=== Section Start ===

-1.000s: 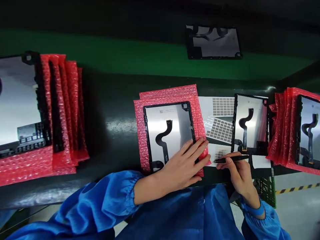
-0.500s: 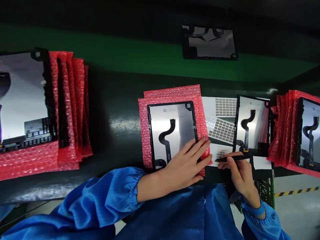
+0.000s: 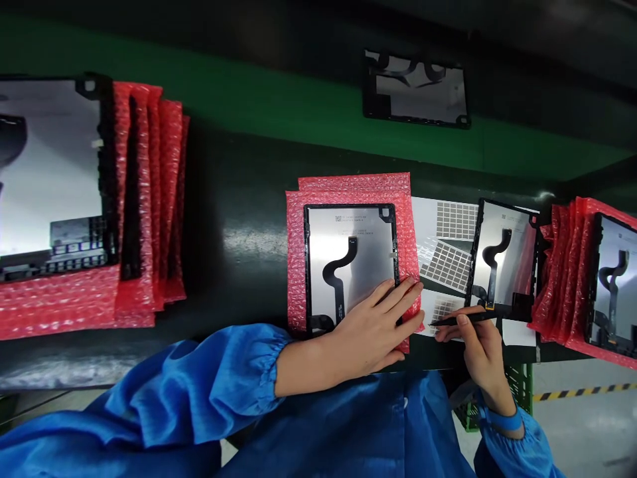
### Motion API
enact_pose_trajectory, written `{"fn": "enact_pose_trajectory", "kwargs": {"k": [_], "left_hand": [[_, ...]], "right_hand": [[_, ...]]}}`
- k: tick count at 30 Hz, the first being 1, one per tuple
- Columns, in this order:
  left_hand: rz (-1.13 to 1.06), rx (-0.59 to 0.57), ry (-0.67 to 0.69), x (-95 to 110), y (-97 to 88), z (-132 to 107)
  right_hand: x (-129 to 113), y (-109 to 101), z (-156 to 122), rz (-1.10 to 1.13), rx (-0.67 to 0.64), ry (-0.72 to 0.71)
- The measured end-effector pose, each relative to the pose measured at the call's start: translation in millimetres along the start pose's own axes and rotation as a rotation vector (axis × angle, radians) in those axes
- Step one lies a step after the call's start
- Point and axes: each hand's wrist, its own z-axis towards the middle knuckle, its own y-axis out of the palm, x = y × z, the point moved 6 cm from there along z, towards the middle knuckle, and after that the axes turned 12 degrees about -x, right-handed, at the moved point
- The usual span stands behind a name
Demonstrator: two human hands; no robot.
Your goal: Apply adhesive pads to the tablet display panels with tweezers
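Note:
My left hand [image 3: 371, 328] lies flat with fingers stretched across the lower right corner of a display panel [image 3: 373, 265]. This panel, silver-backed with a curved black ribbon cable [image 3: 333, 272], rests on pink bubble-wrap bags [image 3: 297, 265]. Pinched in my right hand [image 3: 480, 342] is a pair of black tweezers [image 3: 460, 319]; their tip points left, over a sheet of small grey stickers [image 3: 445, 307]. Two more sticker sheets, one upper [image 3: 456, 220] and one middle [image 3: 448, 265], lie above it on white backing. A second display panel [image 3: 512, 232] sits just beyond my right hand.
Stacks of pink-wrapped panels stand at the left [image 3: 169, 199] and far right [image 3: 567, 265]. Another panel [image 3: 423, 93] is mirrored or lies at the back against the green surface [image 3: 279, 106]. Below the bench edge at right is a green crate [image 3: 520, 388].
The view has shifted slightly, so the bench items sit at a different angle. Both hands keep nearly the same pose, the left on the panel and the right holding the tweezers over the stickers.

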Motion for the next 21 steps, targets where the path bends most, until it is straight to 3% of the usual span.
{"fn": "enact_pose_trajectory", "kwargs": {"k": [5,13,18,21], "left_hand": [[0.014,0.038,0.033,0,-2.7,-2],[0.018,0.171,-0.031,-19,-37.4,-28],[0.067,0.229,0.043,-12,-20.0,-29],[0.073,0.201,0.063,-4,-2.8,-25]], "right_hand": [[-12,-8,6,0.119,0.029,-0.083],[-43,-10,36,0.006,-0.055,-0.095],[-30,-20,27,-0.050,0.000,-0.031],[-17,-26,14,-0.069,0.048,-0.005]]}}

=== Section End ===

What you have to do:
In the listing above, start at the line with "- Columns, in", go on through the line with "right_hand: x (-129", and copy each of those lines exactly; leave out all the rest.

Task answer:
- Columns, in this order:
  left_hand: rz (-1.13 to 1.06), rx (-0.59 to 0.57), ry (-0.67 to 0.69), x (-95 to 110), y (-97 to 88), z (-132 to 107)
  right_hand: x (-129 to 113), y (-109 to 101), z (-156 to 122), rz (-1.10 to 1.13), rx (-0.67 to 0.64), ry (-0.72 to 0.71)

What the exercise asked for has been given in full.